This is probably the most interesting state in the coordinator as it’s job is to enforce the consistency requirements and possibly perform anti-entropy in the case of a get. The coordinator waits for replies from the various vnode instances it called in execute and stops once it’s requirements have been met. The typical shape of this function is to pattern match on the Reply, check the state data SD0, and then either continue waiting or stop depending on the current state data.

The get coordinator waits for replies with the correct ReqId, increments the reply count and adds the Val to the list of Replies. If the quorum R has been met then return the Val to the requester and stop the coordinator. If the vnodes didn’t agree on the value then return all observed values. In this post I am punting on the conflict resolution and anti-entropy part of the coordinator and exposing the inconsistent state to the client application. I’ll implement them in my next post. If the quorum hasn’t been met then continue waiting for more replies.

erlang
waiting({ok, ReqID, Val}, SD0=#state{from=From, num_r=NumR0, replies=Replies0}) ->
NumR = NumR0 + 1,
Replies = [Val|Replies0],
SD = SD0#state{num_r=NumR,replies=Replies},
if
NumR =:= ?R ->
Reply =
case lists:any(different(Val), Replies) of
true ->
Replies;
false ->
Val
end,
From ! {ReqID, ok, Reply},
{stop, normal, SD};
true -> {next_state, waiting, SD}
end.

The write coordinator has things a little easier here cause all it cares about is knowing that W vnodes executed it’s write request.

erlang
waiting({ok, ReqID}, SD0=#state{from=From, num_w=NumW0}) ->
NumW = NumW0 + 1,
SD = SD0#state{num_w=NumW},
if
NumW =:= ?W ->
From ! {ReqID, ok},
{stop, normal, SD};
true -> {next_state, waiting, SD}
end.

What About the Entry Coordinator?

Some of you may be wondering why I didn’t write a coordinator for the entry vnode? If you don’t remember this is responsible for matching an incoming log entry and then executing it’s trigger function. For example, any incoming log entry from an access log in combined logging format will cause the total_reqs stat to be incremented by one. I only want this action to occur at maximum once per entry.
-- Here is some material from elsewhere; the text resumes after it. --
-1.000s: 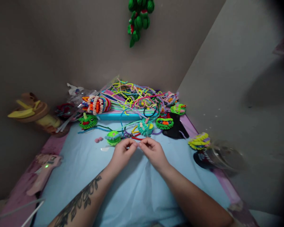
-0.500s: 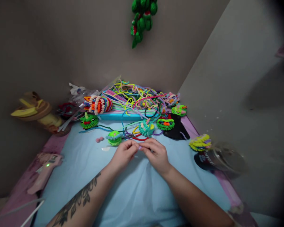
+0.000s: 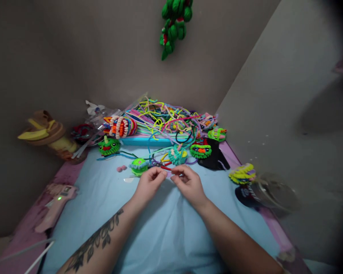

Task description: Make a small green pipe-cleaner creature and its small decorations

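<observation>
My left hand (image 3: 151, 183) pinches a small lilac piece (image 3: 169, 174) between thumb and fingertips; it is too small to make out its kind. Close on the other side of it, my right hand (image 3: 190, 186) is curled, its thumb and forefinger slightly apart. Just beyond the hands sits a bright green fuzzy ball (image 3: 139, 167) with a blue-grey fringe. Behind my right fingers lies a teal pipe-cleaner figure (image 3: 177, 155). Red-handled pliers (image 3: 165, 168) lie partly hidden behind the fingertips.
A blue tray (image 3: 148, 142) heaped with pipe cleaners (image 3: 162, 118) stands at the back. Pipe-cleaner heads, one green (image 3: 109, 146), surround it. Pink pompoms (image 3: 121, 168) lie left of the ball. A pink glue gun (image 3: 57, 205) is at left, a clear cup (image 3: 277, 192) at right.
My right fingertips have drawn a little to the right, away from the left ones, and opened slightly. More of the lilac piece shows between the hands. The view has shifted slightly.
</observation>
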Motion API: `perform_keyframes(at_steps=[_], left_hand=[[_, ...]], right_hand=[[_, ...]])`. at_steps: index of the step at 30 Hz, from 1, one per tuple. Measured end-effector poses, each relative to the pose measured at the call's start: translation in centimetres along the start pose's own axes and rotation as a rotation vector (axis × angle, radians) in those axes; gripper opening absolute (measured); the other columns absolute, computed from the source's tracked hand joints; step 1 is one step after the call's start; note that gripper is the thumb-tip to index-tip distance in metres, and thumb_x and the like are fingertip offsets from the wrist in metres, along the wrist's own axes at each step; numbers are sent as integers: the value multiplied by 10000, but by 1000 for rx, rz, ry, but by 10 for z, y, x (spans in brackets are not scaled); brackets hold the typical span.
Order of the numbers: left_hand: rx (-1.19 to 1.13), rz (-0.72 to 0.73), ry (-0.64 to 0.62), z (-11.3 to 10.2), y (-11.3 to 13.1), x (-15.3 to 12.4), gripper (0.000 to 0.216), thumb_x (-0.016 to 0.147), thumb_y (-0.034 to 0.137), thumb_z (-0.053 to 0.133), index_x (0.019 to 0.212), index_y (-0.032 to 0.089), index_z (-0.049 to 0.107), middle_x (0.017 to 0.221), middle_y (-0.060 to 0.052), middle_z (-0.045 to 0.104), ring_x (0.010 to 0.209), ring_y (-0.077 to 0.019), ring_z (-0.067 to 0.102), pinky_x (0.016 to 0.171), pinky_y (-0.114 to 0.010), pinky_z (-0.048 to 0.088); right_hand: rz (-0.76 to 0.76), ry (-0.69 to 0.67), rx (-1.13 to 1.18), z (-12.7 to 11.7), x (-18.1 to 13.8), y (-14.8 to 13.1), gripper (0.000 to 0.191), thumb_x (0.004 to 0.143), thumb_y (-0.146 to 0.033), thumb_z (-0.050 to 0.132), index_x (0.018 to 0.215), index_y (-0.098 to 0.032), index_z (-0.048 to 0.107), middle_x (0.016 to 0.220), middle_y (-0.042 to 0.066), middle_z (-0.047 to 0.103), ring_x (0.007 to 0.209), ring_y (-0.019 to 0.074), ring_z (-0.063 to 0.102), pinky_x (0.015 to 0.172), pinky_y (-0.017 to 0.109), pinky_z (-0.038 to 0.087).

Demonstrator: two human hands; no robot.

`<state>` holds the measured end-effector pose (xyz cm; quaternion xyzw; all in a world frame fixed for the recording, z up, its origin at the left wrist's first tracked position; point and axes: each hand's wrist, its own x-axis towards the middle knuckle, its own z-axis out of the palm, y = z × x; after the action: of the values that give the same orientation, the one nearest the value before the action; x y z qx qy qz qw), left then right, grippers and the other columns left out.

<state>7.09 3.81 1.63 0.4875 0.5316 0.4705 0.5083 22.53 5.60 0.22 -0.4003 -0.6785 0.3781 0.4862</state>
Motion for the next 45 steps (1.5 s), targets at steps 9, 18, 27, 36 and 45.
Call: perform_keyframes(at_steps=[9,18,27,36,45], left_hand=[[-79,-4,-83,-1,1,0,318,758,407,621,899,128,681,671,-6,611,540,-102,485,508,-212,388],[-70,110,-99,-3,3,0,181,721,289,699,832,145,694,818,-49,693,760,-164,611,726,-267,469],[122,211,-101,-3,-4,2,167,798,257,573,850,157,696,799,-44,688,739,-159,608,692,-257,464],[173,48,-71,-2,3,2,240,778,365,570,672,151,595,538,32,511,504,-98,435,476,-202,328],[-104,-143,-238,-4,7,1,276,757,386,591,633,156,504,492,71,400,435,-61,316,430,-202,241]], right_hand=[[-403,21,-253,-9,2,-2,138,828,-85,546,861,-203,610,785,37,612,748,154,579,661,282,493],[-540,75,-336,-7,0,2,227,827,-96,564,994,-240,618,848,50,611,793,174,594,708,315,523],[-306,27,-224,-7,0,0,104,813,-140,574,849,-212,639,830,40,584,722,150,562,629,278,480],[126,-77,104,1,7,5,130,766,-267,621,680,-174,590,703,7,546,673,134,551,548,219,445],[22,-88,109,-7,8,4,75,780,-217,647,814,-211,713,810,36,626,787,161,595,648,268,490]])
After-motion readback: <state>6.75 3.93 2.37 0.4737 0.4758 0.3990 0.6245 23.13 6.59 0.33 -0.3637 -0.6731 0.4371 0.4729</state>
There is no notion of N. I could write a coordinator that tries to make some guarentees about it’s execution but for now I’m ok with possibly dropping data occasionally.

Changes to rts.erl and rts_stat_vnode

Now that we’ve written coordinators to handle requests to RTS we need to refactor the old rts.erl and rts_stat_vnode. The model has changed from rts calling the vnode directly to delegating the work to rts_get_fsm which will call the various vnodes and collect responses.

“`text
rts:get —-> rts_stat_vnode:get (local)

                                                       /--> stat_vnode@rts1

rts:get —-> rts_get_fsm:get —-> riak_stat_vnode:get –|—> stat_vnode@rts2
–> stat_vnode@rts3
“`

Instead of performing a synchronous request the rts:get/2 function now calls the get coordinator and then waits for a response.

erlang
get(Calient, StatName) ->
{ok, ReqID} = rts_get_fsm:get(Client, StatName),
wait_for_reqid(ReqID, ?TIMEOUT).

The write requests underwent a similar refactoring.

“`erlang
do_write(Client, StatName, Op) ->
{ok, ReqID} = rts_write_fsm:write(Client, StatName, Op),
wait_for_reqid(ReqID, ?TIMEOUT).

do_write(Client, StatName, Op, Val) ->
{ok, ReqID} = rts_write_fsm:write(Client, StatName, Op, Val),
wait_for_reqid(ReqID, ?TIMEOUT).
“`

The rts_stat_vnode was refactored to use riak_core_vnode_master:command/4 which takes a Preflist, Msg, Sender and VMaster as argument.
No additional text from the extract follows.